But I still feel like grieving. My heart is heavy and I miss my baby. It feels strange and lonely to be home, not be pregnant, but not have a baby in our arms. I know in my head she is being well cared for and is much better off in the NICU in Seoul than here in our home right now but it doesn't comfort my heart or my empty arms and it doesn't stop the tears.
Everything about this past week feels so intuitively wrong - having her 5 weeks early, having a c- section, not seeing my baby for the first 2 days of her life, not nursing her, not holding her, not kissing her, not cuddling her, not taking care of her or changing her diapers or wrapping her in her blanket. Seeing my baby full of tubes and holes and monitors, sedated and on pain killers. Only being allowed to see her briefly 3 times a day and then walking away, leaving her behind at the hospital and returning back to life without her.
Yet I know we are experiencing peace despite the heartbreak. I know the Lord is watching over us and her. I know this is all in His hands and absolutely did not come as a surprise to Him. I know this has been in His plans and is ordained for a reason. I know He is in control.
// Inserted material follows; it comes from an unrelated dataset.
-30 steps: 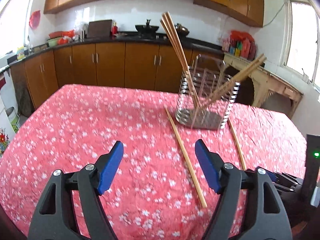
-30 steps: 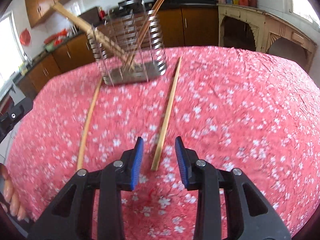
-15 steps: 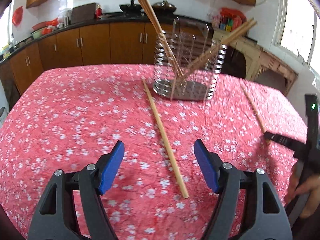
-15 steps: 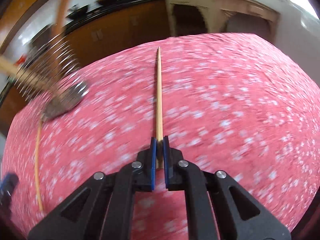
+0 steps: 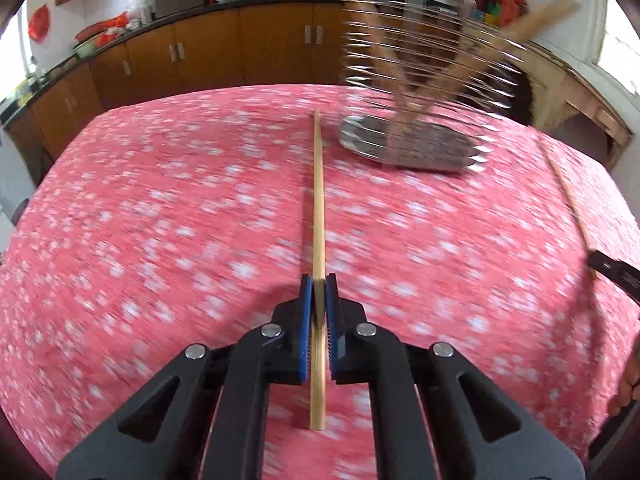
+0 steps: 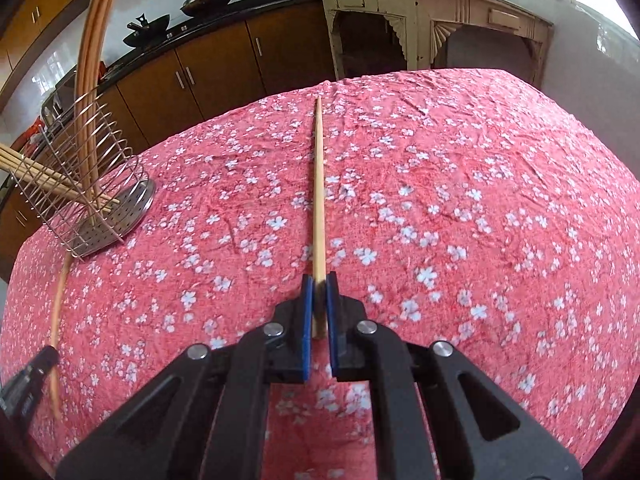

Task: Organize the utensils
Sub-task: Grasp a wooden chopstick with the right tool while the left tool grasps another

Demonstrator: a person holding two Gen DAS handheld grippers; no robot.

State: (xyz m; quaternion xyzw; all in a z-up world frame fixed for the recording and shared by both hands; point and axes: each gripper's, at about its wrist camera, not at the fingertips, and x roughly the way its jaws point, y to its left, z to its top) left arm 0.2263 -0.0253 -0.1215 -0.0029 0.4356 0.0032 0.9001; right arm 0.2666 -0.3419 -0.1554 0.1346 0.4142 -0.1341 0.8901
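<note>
A wire utensil holder (image 5: pixel 412 148) with several chopsticks leaning in it stands on the red flowered tablecloth (image 5: pixel 160 220). In the left wrist view my left gripper (image 5: pixel 319 280) has its jaws closing, and the blue pads press on the near end of a wooden chopstick (image 5: pixel 318 200) that lies on the cloth pointing away, just left of the holder. My right gripper (image 6: pixel 319 280) is shut on the near end of a second chopstick (image 6: pixel 319 180), well to the right of the holder (image 6: pixel 120 216). Each view shows the other chopstick (image 5: pixel 572 200) (image 6: pixel 58 320) at its edge.
Brown kitchen cabinets (image 5: pixel 208 52) with a dark counter and woks run behind the table. A cream wooden sideboard (image 6: pixel 432 28) stands beyond the far right corner. A person's fingers (image 5: pixel 630 372) show at the right edge of the left wrist view.
My left gripper came down over the chopstick and closed on its near end. My right gripper swung right, away from the holder, closed on its chopstick, and has held still since.
</note>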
This whole week Colossians has been a huge comfort.
"He is the image of the invisible God, the firstborn of all creation. For by him all things were created, in heaven and on earth, visible and invisible, whether thrones or dominions or rulers or authorities--all things were created through him and for him. And he is before all things and in him all things hold together. And he is the head of the body the Church. He is the beginning, the firstborn of creation that in everything he might be preeminent. For in him all the fullness of God was pleased to dwell and through him to reconcile to himself all things whether on earth or in heaven, making peace by the blood of his cross."
For by him Evelyn Grace was created - she was created through him and for him. He is before her and in him she holds together...He is the beginning that in everything He might be preeminent.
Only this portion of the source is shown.